Problem – Print nothing but the lines from the start of the listing below through the line that contains "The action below". Do not include the pictures.

Records provided –
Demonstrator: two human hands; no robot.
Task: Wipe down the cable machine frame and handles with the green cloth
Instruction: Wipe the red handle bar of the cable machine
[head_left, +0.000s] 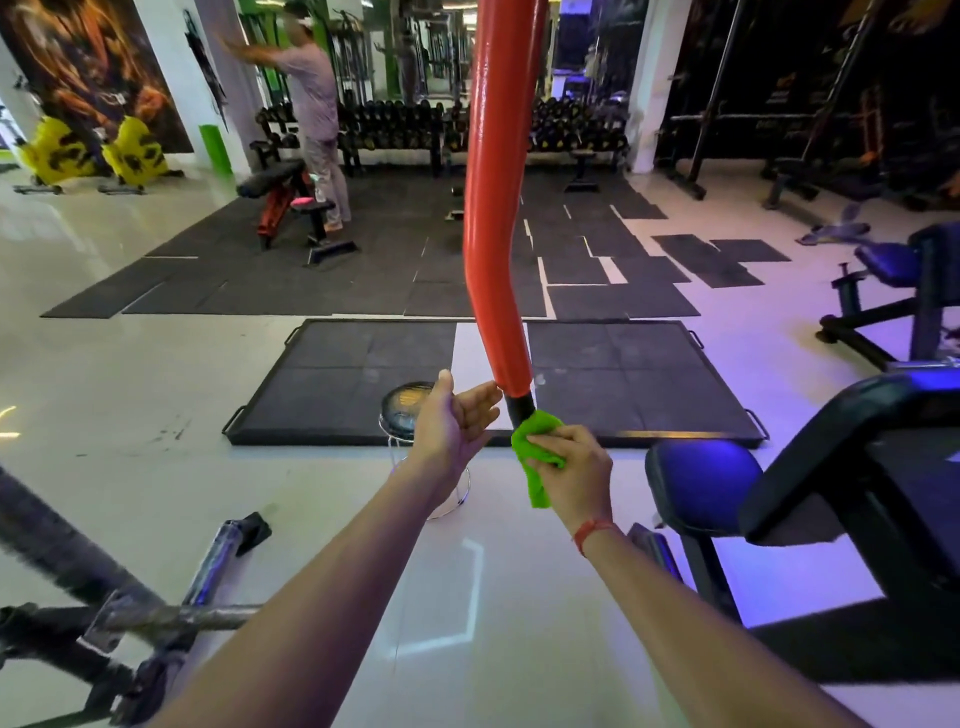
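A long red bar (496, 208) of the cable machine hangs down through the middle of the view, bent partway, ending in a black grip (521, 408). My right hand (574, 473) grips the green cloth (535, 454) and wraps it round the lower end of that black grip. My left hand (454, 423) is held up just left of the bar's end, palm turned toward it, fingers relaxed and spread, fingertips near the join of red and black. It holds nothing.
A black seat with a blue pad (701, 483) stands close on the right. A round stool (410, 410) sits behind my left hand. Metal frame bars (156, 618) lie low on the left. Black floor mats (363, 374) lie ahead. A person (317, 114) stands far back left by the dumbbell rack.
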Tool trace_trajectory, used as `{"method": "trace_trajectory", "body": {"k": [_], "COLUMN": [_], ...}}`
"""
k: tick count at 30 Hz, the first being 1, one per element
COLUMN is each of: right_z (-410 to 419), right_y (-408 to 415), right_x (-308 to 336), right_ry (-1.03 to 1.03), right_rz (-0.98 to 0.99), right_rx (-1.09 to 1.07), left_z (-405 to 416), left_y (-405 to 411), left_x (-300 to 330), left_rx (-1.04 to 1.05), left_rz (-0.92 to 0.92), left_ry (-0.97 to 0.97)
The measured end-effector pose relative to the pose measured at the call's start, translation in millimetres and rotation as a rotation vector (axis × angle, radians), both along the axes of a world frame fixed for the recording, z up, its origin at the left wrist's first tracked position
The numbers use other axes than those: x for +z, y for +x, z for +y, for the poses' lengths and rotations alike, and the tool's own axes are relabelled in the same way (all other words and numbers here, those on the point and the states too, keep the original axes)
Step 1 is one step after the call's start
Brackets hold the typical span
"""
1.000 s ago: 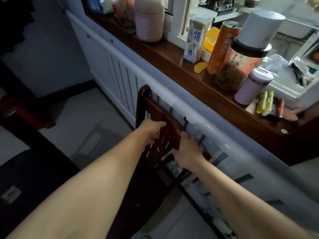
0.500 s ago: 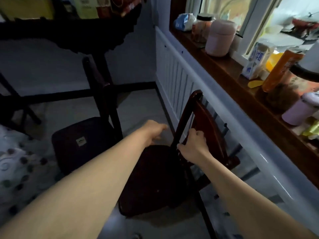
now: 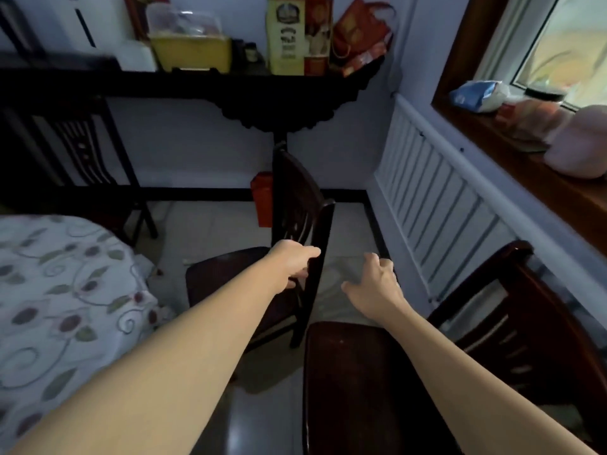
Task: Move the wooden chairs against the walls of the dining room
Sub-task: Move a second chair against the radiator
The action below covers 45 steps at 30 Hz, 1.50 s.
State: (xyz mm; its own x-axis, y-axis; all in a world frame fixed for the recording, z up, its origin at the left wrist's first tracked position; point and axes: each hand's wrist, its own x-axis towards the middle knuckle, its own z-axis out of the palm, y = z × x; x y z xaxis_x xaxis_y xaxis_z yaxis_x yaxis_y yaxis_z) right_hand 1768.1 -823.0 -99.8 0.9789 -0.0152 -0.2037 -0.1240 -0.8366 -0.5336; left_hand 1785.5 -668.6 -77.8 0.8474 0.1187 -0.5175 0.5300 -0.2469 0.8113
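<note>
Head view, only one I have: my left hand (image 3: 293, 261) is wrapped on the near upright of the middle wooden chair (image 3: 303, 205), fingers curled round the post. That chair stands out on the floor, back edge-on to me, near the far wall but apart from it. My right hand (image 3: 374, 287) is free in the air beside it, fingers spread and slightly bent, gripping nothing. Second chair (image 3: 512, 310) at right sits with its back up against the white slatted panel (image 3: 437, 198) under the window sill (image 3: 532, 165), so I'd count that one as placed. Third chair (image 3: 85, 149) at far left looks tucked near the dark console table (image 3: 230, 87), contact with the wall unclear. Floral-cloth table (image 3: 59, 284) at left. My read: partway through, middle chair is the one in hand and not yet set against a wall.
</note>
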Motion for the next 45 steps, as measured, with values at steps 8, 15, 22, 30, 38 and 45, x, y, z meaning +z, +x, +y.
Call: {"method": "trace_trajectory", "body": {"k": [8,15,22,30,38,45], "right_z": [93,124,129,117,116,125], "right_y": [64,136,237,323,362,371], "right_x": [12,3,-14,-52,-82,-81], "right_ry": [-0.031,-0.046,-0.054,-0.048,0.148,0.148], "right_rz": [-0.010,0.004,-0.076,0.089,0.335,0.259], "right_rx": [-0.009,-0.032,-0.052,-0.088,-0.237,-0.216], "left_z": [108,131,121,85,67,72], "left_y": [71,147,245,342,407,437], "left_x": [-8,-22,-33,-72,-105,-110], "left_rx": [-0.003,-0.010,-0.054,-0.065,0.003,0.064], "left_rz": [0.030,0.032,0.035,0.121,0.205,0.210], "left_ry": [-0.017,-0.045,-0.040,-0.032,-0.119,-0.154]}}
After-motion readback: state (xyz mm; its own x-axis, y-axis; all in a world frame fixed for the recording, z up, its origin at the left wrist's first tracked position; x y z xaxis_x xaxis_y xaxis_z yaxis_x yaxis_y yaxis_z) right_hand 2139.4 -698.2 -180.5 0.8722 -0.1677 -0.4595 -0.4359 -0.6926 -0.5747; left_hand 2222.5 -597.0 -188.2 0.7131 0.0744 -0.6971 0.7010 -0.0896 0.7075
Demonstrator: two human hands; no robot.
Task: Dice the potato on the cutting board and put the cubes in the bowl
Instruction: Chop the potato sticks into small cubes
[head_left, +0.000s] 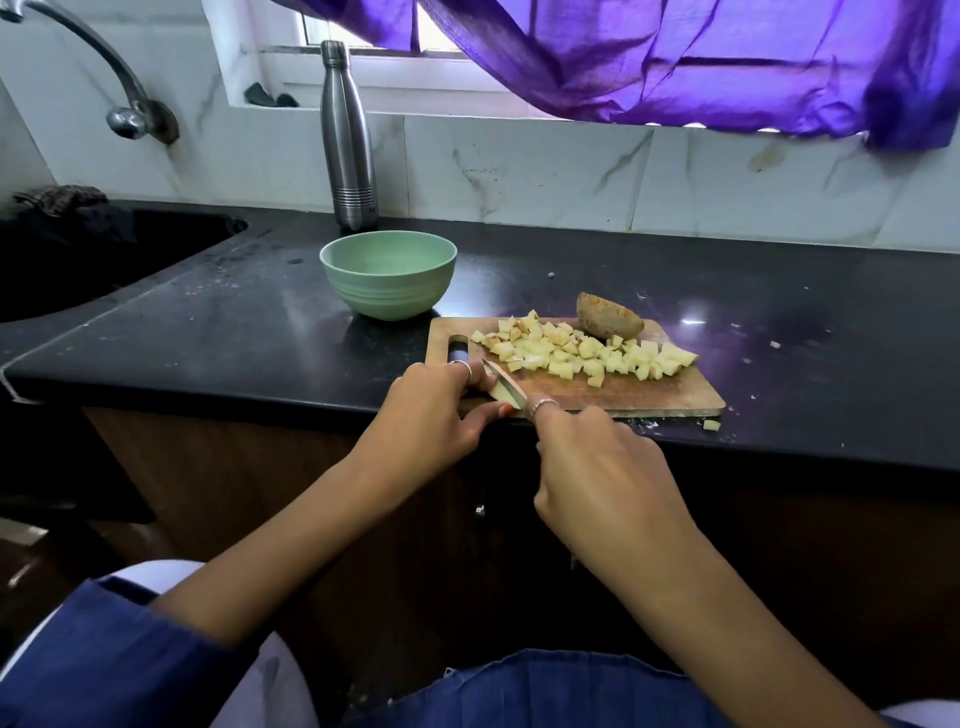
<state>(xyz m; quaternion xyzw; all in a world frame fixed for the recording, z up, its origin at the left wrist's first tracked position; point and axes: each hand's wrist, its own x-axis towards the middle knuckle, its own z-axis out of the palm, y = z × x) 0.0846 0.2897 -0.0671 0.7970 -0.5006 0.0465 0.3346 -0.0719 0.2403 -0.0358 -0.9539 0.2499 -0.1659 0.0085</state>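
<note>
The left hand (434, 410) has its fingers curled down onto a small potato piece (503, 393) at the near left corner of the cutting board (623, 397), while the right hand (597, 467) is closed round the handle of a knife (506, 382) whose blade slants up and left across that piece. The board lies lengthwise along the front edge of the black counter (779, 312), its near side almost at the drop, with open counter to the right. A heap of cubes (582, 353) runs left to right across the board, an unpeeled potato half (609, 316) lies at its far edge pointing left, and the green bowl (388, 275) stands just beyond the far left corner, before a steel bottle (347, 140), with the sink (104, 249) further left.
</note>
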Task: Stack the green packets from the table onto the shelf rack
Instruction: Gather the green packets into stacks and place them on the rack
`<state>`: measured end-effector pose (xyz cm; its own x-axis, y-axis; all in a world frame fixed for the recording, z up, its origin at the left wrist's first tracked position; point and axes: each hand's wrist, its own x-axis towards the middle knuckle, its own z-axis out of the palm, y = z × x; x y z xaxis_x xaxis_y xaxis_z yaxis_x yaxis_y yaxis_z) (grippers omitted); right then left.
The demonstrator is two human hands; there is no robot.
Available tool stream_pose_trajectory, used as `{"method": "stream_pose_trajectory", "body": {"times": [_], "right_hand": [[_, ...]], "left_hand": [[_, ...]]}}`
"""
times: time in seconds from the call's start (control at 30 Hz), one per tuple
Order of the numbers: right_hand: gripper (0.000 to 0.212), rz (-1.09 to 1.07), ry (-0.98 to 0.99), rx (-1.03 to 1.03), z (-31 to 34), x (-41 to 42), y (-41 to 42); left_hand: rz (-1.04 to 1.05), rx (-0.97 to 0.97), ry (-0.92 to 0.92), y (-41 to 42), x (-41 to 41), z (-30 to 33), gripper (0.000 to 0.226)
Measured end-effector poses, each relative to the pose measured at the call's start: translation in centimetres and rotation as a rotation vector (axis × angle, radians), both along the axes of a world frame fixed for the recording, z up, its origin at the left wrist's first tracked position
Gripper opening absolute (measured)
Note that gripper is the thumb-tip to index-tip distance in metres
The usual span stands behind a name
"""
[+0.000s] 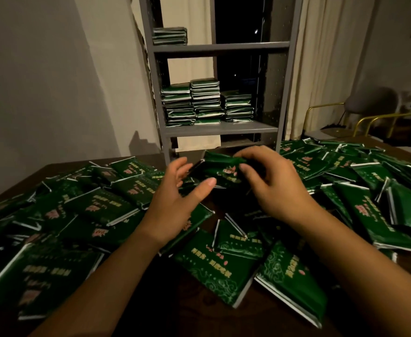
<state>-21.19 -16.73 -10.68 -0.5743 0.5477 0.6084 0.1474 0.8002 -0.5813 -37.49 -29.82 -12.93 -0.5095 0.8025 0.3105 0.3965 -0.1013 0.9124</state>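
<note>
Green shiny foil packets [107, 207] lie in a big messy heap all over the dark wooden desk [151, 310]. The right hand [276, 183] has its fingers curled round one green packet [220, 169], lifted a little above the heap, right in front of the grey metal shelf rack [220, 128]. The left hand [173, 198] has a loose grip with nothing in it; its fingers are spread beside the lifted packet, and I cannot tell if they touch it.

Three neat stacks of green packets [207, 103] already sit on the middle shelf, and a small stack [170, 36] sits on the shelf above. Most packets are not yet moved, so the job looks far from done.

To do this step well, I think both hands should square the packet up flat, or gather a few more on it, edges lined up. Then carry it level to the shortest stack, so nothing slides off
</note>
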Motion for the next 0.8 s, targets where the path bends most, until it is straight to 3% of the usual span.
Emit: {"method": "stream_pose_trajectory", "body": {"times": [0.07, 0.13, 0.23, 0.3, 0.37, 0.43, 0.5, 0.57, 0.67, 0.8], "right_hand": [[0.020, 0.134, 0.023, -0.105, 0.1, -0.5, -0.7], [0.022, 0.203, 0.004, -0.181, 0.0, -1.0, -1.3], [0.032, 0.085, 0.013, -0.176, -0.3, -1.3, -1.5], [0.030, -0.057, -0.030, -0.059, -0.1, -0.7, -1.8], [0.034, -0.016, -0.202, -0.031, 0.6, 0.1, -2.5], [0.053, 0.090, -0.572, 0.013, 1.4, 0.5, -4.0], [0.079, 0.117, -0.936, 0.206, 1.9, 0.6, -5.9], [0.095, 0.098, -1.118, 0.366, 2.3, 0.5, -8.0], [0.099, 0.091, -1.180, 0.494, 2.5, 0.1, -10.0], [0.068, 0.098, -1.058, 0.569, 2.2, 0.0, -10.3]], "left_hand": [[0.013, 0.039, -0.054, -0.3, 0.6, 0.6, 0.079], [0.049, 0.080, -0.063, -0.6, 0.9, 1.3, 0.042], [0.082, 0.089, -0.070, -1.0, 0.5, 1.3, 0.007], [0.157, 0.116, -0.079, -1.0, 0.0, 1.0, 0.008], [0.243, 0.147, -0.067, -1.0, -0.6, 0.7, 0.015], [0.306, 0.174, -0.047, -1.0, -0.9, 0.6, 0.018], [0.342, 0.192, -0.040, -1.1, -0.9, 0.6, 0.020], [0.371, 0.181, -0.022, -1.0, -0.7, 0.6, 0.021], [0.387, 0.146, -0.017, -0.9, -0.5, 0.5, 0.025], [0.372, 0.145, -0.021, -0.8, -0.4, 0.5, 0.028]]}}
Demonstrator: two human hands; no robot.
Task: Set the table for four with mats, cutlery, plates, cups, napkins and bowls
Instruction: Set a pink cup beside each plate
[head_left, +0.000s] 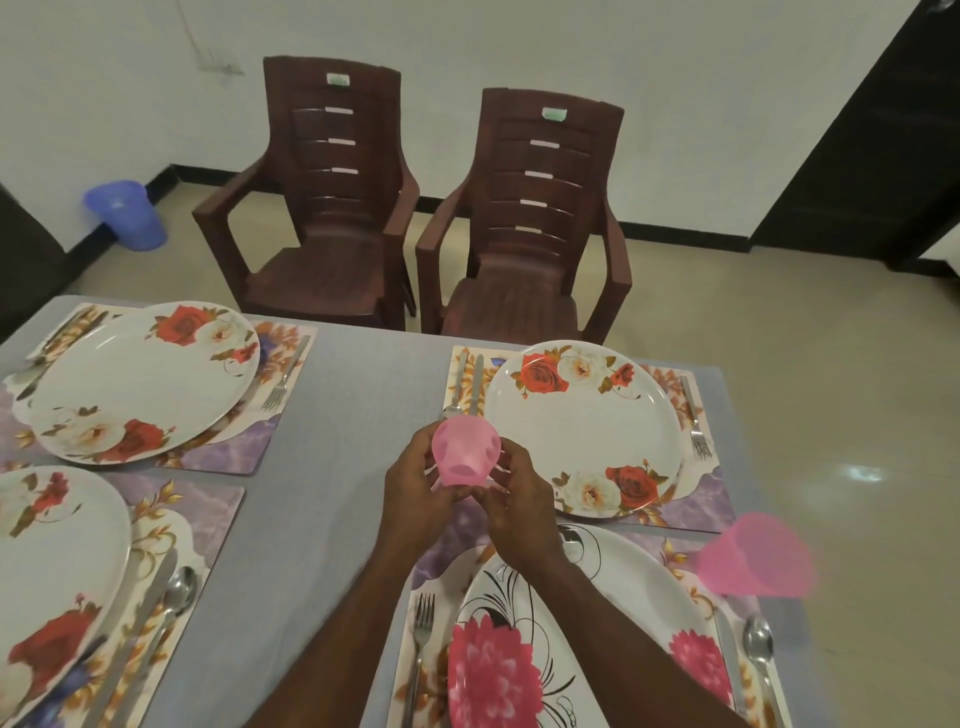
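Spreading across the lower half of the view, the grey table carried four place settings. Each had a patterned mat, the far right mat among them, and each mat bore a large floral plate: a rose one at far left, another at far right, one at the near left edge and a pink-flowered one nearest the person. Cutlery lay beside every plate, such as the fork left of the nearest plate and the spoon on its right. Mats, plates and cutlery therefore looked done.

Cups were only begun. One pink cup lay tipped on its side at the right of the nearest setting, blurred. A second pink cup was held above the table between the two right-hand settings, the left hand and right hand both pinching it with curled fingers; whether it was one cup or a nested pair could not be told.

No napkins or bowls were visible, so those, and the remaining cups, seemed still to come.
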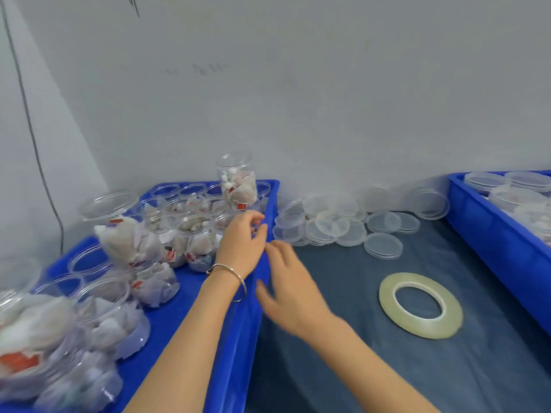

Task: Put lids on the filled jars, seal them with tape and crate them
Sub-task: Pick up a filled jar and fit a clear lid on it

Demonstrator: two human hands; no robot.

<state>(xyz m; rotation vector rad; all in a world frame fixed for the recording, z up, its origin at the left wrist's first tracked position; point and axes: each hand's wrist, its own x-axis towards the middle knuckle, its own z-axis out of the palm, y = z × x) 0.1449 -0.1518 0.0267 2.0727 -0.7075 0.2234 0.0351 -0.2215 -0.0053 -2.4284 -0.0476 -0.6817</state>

Response –
Demonstrator: two human hands; no robot.
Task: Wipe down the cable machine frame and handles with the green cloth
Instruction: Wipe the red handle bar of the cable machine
[head_left, +0.000s] 
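A long red bar (496, 208) of the cable machine hangs down through the middle of the view, bent partway, ending in a black grip (521, 408). My right hand (574, 473) grips the green cloth (535, 454) and wraps it round the lower end of that black grip. My left hand (454, 423) is held up just left of the bar's end, palm turned toward it, fingers relaxed and spread, fingertips near the join of red and black. It holds nothing.
A black seat with a blue pad (701, 483) stands close on the right. A round stool (410, 410) sits behind my left hand. Metal frame bars (156, 618) lie low on the left. Black floor mats (363, 374) lie ahead. A person (317, 114) stands far back left by the dumbbell rack.
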Tool trace_trajectory, used as `{"method": "trace_trajectory", "body": {"k": [_], "COLUMN": [_], ...}}`
"""
k: tick count at 30 Hz, the first being 1, one per element
COLUMN is each of: right_z (-410 to 419), right_y (-408 to 415), right_x (-308 to 336), right_ry (-1.03 to 1.03), right_rz (-0.98 to 0.99), right_rx (-1.09 to 1.07), left_z (-405 to 416), left_y (-405 to 411), left_x (-300 to 330), left_rx (-1.04 to 1.05), left_rz (-0.92 to 0.92), left_ry (-0.97 to 0.97)
The measured end-effector pose relative to the pose measured at the call's start, translation in millimetres and rotation as a rotation vector (axis × angle, radians), both along the axes of a world frame fixed for the recording, z up, its origin at the left wrist's first tracked position
The numbers use other axes than those: x for +z, y for +x, z for +y, for the poses' lengths and rotations alike, and the tool's own axes are relabelled in the same way (all other words and numbers here, those on the point and the states too, keep the original axes)
Step 1 is one step after the call's start
Brackets hold the typical span
"""
1.000 s ago: 
0.500 s ago: 
now: 
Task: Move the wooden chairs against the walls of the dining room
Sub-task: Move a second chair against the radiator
The action below covers 45 steps at 30 Hz, 1.50 s.

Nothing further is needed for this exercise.